For a trained shooter, a good trigger certainly helps. If you own a factory rifle, delivered with the usual 7-pound trigger, perhaps you should spend time mastering the piece before you consider changing the trigger. Maybe burn the barrel out learning to shoot…

Small Steps

Beginning, or even experienced, shooters should begin with the typical AR-15 single-stage trigger. If kept clean and lubricated, these triggers ‘smooth in’ with use. You don’t have to fire a ton of ammunition, simply (safely) conduct dry fire. After all, dry fire is a cornerstone of marksmanship.

Whatever trigger you end up with, you should execute several dozen repetitions before you head to the range. If you are looking for a shortcut to trigger selection, you won’t find it here. The choice is personal and depends on your needs and shooting style. Budget comes into play.

We all have a budget, some larger than others. I have enjoyed excellent results with Wilson Combat, Elftmann, Hiperfire, and CMC triggers. The Geissele, Rise, and POF have all given good service too. Probably the most used trigger over the past few years has been the TR TTU 3G or 3-Gun trigger from Wilson Combat. I don’t have the time, capital, or associates to test them all, but I have tested quite a few including different models from a single maker such as Hiperfire.

There are a few rules we need to follow. First, let the task at hand decide which trigger group you purchase. Second, don’t go too cheap. Gun shows are full of cheap stuff and often overpriced good stuff. It is best to purchase from an established outlet such as Cheaper Than Dirt!

Black Wilson Combat Trigger on white background
The Wilson Combat trigger drops in and gives good service and a crisp action.

If you buy cheap, you buy twice. Better to use the factory trigger until you can afford the real deal that you really want. Monsters and threats of the day are not the purpose for the trigger. Shooting competition or hunting at a specified distance with one critical shot is one criterion to making a choice. Rapid fire engagement in 3-Gun competition may be another. Don’t buy it because I said so, buy it because it fits the role.

Let’s look at the parts of the trigger, so you will understand exactly what you are looking for.

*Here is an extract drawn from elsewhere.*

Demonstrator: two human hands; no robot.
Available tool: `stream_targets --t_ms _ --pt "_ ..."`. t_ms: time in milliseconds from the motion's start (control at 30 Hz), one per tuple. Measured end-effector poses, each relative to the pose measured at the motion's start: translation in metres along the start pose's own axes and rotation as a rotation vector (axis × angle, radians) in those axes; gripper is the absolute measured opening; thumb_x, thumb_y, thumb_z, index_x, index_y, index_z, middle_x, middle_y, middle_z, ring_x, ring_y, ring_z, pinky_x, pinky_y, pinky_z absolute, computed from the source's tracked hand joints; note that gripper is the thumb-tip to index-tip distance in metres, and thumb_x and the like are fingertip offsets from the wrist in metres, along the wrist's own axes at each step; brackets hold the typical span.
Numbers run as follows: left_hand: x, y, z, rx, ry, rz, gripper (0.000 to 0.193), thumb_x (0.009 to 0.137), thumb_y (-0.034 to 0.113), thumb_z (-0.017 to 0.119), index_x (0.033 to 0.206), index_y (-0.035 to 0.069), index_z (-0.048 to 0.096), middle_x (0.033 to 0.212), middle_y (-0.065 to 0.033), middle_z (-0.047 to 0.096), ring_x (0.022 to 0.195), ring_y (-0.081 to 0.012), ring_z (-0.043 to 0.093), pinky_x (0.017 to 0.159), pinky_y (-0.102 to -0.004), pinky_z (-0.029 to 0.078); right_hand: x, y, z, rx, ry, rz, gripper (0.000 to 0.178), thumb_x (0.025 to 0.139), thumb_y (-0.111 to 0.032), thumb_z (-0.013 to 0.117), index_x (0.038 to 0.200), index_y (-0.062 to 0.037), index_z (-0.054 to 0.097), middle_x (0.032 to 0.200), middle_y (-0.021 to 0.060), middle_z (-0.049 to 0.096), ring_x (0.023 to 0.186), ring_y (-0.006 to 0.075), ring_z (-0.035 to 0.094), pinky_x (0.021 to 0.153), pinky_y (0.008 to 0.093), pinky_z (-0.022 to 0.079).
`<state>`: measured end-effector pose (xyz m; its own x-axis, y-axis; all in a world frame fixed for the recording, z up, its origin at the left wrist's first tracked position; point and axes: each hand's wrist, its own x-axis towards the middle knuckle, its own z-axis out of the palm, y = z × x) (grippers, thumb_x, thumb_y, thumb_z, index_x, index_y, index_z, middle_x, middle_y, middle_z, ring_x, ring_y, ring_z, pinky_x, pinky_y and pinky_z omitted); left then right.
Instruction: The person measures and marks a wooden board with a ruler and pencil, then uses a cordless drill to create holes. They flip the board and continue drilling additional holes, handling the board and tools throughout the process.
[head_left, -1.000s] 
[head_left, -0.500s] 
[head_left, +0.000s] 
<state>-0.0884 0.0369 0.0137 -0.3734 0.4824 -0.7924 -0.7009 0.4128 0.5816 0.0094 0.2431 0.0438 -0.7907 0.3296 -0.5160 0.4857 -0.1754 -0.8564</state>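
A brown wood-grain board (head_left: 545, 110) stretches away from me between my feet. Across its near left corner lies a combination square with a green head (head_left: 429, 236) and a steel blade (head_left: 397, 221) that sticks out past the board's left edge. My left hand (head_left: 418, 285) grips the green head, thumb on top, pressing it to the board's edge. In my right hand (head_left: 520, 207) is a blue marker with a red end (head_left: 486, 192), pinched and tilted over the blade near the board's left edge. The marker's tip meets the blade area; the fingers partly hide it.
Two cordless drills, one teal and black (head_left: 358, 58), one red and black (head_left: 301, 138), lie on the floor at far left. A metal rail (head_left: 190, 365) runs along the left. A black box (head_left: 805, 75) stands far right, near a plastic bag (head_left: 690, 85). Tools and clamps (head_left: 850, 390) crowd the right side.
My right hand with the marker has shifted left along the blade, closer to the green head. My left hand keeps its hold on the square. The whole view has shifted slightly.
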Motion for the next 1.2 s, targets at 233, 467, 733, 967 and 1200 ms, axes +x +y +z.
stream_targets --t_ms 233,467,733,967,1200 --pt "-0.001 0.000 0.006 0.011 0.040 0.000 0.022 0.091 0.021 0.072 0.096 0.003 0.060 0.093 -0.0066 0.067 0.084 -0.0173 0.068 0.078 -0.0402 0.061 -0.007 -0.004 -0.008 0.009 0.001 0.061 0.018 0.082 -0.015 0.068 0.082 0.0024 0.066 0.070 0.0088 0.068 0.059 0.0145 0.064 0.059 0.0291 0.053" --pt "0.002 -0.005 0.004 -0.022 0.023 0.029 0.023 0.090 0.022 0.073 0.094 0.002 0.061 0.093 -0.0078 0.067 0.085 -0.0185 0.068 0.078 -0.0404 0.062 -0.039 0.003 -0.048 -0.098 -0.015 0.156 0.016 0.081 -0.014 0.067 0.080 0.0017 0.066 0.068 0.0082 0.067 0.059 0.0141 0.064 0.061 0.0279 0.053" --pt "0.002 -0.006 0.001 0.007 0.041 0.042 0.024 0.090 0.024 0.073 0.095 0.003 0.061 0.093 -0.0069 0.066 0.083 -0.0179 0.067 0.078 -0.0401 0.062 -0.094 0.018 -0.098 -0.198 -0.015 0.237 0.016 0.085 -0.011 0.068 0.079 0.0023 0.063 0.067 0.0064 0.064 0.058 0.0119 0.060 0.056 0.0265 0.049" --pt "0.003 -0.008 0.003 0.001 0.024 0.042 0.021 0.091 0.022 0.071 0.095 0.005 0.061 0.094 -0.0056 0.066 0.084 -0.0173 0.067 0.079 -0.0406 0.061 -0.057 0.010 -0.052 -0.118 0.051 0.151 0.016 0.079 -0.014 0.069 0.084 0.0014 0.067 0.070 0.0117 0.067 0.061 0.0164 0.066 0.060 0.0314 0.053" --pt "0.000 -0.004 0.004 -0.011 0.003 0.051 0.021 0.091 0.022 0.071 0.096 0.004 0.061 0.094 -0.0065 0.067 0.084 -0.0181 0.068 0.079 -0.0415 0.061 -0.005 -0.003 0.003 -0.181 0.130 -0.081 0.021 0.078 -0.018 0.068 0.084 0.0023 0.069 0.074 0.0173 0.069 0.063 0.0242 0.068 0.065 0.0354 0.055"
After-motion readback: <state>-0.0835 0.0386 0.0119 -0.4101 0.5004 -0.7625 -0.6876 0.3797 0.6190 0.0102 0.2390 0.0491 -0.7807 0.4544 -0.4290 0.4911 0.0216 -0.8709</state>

When we say trigger, we are actually talking about several parts. To be accurate, we should say trigger group.

The hammer is powered by the hammer spring. Then the trigger — the curved or flat part your trigger finger presses during firing — controls the hammer drop. Press the trigger, and the sear is moved. The hammer drops, firing the rifle. The sear is important as it holds the hammer in place when the hammer is under pressure (cocked) and ready to drop with sear release instigated by the trigger’s motion.

Springfield AR-15 with POF trigger
This Springfield features a POF trigger.

The disconnect is important. When a bolt recoils and resets the trigger action, several things occur. This is called reset. A sharp reset is important. The trigger must be nearly the same let-off each time the trigger is pressed. The reset must be sharp to firmly hold the hammer and sear in the proper state.

The disconnect contacts the hammer and doesn’t allow it to keep firing. The disconnect also makes the action semi-automatic. The disconnect catches the hammer hook and arrests its travel. (Some say disconnector, and that’s fine. However, I was taught that disconnect was proper during my technical education.) The disconnect stops the hammer just before reset.

Single-Stage Triggers

Most AR-15 trigger actions are the type deemed single-stage. While the default, and perhaps most inexpensive trigger, they are also reliable in quality examples. The bolt is racked, and the trigger action is set and ready to fire. To drop the hammer, the trigger is pressed and the rifle fires.

glen zediker shooting an AR-15 with a single stage trigger
Being able to ride the trigger face, taking up the first stage, riding it back out when needed, makes for radically better performance in less stable firing positions. I use the first-stage take-up as a sort of “switch” to engage myself with the upcoming shot. If it’s not right or I’m running out of air, back off, regroup, and then go again. This off-and-on tactic requires a lot more finesse if you’re using a single-stage. And, since engagement doesn’t change with the two-stage, neither does the trigger feel. Sometimes a little off and on can nudge a single-stage into a lighter break.

The trigger directly engages the sear. Single-stage triggers, as delivered in factory rifles, often exhibit a trigger compression (pull weight) of seven pounds or a little more. A precision rifle may be set up with an aftermarket single-stage trigger of three pounds or less.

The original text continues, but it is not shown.